1) Embrace natural light
During daylight hours, let the sunshine light your home instead of lamps and overhead lights. Natural light is beautiful, full of vitamin D, and costs nothing!
2) Turn off lights when you leave a room
Get everyone in your home on board with this money-saving habit.
3) Use auto-off or sleep features
If you like to fall asleep to the sound of the television or an Audible book, set a sleep timer so your device or app won’t keep running all night. Setting your computer to go to sleep after 5 minutes of inactivity is another good way to reduce energy use.
4) Switch to LED bulbs
While it’s true that LED bulbs cost more upfront than traditional incandescent lights, they also last much longer (on average, 10 years) and are 75% more energy efficient, so you save money in the long run. Plus, some electricity companies have programs where they will send you free LED bulbs; others provide rebates. Check with your provider to see what options are available to you.

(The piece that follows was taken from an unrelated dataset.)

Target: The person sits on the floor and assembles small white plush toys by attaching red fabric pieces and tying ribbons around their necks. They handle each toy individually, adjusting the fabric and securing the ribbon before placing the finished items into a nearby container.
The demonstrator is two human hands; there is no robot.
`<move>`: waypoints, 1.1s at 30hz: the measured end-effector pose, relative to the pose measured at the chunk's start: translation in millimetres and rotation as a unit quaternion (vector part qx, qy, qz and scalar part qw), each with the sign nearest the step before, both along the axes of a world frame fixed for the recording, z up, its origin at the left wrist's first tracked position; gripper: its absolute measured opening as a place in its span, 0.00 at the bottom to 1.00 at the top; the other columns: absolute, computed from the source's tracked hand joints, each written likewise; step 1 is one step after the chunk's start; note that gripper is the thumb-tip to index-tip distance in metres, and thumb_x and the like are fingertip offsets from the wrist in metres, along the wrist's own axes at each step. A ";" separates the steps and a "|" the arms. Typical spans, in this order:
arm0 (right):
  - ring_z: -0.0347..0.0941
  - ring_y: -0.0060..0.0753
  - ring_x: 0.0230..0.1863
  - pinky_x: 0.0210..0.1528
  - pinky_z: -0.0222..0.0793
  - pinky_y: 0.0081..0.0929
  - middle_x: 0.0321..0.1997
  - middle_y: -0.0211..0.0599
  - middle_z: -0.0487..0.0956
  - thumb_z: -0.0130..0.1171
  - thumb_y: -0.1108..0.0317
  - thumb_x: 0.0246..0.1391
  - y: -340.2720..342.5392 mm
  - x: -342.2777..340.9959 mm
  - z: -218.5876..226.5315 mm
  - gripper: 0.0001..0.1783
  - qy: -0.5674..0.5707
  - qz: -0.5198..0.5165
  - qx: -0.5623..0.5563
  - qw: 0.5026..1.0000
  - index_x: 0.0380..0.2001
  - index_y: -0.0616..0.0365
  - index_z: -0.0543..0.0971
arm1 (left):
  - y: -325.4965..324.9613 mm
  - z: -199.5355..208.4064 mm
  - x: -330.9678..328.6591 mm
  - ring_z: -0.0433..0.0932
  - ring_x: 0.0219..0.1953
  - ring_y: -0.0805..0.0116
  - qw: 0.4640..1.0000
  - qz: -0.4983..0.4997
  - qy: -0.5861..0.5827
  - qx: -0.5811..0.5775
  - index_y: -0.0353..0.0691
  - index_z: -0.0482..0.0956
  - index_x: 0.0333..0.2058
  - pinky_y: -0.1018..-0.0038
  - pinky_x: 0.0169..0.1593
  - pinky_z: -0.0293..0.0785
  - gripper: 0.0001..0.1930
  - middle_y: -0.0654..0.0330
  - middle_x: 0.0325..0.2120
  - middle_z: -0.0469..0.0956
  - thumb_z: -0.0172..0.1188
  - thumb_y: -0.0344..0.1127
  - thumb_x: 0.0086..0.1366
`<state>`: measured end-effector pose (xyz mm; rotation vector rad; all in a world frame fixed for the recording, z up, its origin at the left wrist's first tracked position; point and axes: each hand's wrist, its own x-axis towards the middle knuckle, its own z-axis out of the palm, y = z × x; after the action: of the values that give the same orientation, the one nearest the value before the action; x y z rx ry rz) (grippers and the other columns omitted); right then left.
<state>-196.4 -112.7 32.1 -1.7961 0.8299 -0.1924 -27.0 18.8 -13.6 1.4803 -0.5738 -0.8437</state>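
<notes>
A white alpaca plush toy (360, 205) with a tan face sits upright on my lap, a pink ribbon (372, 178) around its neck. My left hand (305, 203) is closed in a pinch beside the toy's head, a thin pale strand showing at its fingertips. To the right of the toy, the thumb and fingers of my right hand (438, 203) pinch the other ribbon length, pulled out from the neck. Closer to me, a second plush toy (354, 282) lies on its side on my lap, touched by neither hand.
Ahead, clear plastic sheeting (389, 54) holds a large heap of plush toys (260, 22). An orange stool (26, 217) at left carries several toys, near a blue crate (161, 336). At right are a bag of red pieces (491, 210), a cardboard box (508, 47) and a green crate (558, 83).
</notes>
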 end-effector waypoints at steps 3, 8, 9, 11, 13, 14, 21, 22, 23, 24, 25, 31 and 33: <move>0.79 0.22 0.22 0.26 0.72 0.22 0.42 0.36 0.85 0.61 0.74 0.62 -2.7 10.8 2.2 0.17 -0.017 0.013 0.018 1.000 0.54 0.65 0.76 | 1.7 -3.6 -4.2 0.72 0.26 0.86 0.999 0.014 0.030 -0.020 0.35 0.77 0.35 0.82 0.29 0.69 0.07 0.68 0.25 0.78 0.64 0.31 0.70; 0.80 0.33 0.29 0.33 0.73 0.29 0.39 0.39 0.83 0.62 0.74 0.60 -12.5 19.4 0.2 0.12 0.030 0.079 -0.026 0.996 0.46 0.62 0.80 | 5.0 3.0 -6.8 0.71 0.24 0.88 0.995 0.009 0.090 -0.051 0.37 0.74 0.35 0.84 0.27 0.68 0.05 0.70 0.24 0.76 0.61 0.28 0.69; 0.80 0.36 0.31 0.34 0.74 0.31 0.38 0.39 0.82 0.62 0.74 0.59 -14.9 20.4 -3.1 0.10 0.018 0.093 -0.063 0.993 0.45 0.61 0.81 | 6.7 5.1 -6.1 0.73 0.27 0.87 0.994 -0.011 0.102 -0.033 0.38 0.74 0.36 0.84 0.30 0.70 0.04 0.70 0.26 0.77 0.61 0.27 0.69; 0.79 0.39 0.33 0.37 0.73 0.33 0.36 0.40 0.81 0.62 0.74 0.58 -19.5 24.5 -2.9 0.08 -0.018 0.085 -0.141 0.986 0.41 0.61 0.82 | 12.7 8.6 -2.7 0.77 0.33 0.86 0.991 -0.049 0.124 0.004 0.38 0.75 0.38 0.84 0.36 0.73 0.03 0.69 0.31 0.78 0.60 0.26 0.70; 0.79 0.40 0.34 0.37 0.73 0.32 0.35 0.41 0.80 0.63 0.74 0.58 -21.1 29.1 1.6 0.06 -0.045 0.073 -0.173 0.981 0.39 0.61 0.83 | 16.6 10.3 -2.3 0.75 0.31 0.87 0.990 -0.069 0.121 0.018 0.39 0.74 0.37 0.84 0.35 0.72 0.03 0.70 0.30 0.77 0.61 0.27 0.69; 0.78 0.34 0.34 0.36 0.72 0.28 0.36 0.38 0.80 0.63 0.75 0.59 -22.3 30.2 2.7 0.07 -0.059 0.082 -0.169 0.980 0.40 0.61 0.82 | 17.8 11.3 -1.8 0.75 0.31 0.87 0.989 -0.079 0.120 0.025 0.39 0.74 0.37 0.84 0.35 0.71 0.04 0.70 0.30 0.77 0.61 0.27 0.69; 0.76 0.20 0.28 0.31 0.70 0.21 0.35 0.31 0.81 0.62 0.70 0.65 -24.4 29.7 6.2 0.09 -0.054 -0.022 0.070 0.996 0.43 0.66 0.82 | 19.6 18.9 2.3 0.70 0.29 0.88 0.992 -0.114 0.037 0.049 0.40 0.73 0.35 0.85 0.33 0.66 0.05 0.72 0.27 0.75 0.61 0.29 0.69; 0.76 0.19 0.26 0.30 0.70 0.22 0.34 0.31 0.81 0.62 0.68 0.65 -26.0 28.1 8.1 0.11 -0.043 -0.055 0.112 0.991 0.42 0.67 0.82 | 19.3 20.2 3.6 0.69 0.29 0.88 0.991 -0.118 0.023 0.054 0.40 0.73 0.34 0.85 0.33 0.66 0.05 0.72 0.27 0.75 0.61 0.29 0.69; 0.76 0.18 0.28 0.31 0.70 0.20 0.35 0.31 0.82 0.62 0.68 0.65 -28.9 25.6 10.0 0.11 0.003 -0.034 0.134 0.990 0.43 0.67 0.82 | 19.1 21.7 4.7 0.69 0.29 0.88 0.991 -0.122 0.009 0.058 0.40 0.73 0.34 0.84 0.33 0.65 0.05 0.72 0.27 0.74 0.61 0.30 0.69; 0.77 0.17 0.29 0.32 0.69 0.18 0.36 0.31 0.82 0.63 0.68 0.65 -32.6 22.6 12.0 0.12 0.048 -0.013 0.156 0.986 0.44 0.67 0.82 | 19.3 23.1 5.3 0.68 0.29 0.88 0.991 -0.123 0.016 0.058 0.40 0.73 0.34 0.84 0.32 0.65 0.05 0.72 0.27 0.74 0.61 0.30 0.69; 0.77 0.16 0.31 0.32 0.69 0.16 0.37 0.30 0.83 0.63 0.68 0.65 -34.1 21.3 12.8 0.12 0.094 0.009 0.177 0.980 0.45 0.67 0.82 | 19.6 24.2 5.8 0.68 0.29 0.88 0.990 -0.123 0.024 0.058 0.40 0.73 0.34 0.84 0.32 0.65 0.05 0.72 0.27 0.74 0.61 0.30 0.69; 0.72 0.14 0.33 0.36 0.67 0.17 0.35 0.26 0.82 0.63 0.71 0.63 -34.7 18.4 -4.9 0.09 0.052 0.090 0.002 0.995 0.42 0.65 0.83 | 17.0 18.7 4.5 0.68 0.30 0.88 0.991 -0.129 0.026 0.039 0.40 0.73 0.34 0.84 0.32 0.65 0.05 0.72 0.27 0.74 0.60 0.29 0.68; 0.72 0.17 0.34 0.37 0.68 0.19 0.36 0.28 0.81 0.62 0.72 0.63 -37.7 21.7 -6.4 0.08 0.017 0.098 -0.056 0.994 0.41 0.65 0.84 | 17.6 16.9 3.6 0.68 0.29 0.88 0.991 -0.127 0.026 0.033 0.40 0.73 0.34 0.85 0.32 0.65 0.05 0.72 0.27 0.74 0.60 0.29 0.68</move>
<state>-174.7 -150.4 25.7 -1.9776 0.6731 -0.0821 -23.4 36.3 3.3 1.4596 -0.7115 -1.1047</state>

5) Install a smart thermostat
Smart thermostats are designed to make your home’s heating and cooling more energy efficient. You can program it based on your schedule, so it will conserve energy while you’re at work. You can control most smart thermostats with an app, allowing you to control your home’s temperature even when you’re not there. Some smart thermostats will give you notifications when you’re going over your typical energy use. Shop around to find the smart thermostat that meets your needs.
6) Improve your home’s insulation
If your home isn’t properly insulated, your HVAC system has to work extra hard to maintain your desired temperature. Heat and AC can also leak through cracks around windows and doors, so be sure to add caulk or weather stripping where it’s needed.
7) Unplug “energy vampire” devices when not in use
There are many household devices and appliances that pull energy when plugged into an outlet, even if you’re not using them. Even if they’re fully charged! Common culprits include smart TVs, computers, and electric toothbrushes. If a device has a digital display (like a programmable coffee maker), is light activated (such as a night light), or uses an adaptor to charge a battery (laptop, mobile phone, etc.), there’s a good chance it’s an energy vampire. To save energy, try to unplug these types of devices after they’re fully charged or after you’re done using them.
8) Wait until you have a full load to run the dishwasher or washing machine
Air dry items when possible.
9) Adjust your smart TV settings
If your smart TV has a “quick start” feature, disable it. Turn on “automatic brightness control,” if available. And when it comes to streaming video, use the built-in WiFi capabilities of your smart TV or an energy-efficient device like Roku or Chromecast. Avoid using a game console like Xbox or PlayStation to stream videos, as these devices can use up to 30% more energy.
10) If you're buying new appliances, opt for energy-efficient models
When in doubt, look for the Energy Star label.
Commit to making some changes to your energy use, and hopefully by this time next year, you’ll be much happier with your power bill.